TASK TO COMPLETE - From the data below, set down exactly the lines between the one holding "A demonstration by" and the one holding "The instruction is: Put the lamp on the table", inclusive, and no others.

SUPPLIED DATA -
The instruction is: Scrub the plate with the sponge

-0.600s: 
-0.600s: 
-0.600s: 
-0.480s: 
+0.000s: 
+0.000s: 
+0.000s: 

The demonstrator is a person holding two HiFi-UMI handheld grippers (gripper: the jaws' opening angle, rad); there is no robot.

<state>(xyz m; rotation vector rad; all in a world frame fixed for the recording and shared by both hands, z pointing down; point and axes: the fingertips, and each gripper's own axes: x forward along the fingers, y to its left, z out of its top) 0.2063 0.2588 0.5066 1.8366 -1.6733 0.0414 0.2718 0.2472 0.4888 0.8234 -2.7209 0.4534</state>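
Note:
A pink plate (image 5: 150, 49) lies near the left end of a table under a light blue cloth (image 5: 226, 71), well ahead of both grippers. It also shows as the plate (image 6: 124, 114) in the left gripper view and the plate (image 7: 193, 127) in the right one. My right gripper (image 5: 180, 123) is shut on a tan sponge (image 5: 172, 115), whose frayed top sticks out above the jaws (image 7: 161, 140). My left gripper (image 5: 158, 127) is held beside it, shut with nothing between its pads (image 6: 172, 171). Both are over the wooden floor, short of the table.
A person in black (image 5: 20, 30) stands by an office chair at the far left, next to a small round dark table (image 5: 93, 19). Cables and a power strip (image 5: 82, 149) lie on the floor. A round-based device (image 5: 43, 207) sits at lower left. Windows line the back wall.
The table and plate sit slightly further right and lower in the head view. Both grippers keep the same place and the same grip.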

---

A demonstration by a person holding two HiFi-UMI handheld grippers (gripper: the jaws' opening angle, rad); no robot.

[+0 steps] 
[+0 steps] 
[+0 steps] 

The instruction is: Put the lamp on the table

TASK RESULT -
A demonstration by a person holding two HiFi-UMI handheld grippers (gripper: the jaws' opening angle, rad); no robot.

[+0 steps] 
[+0 steps] 
[+0 steps] 

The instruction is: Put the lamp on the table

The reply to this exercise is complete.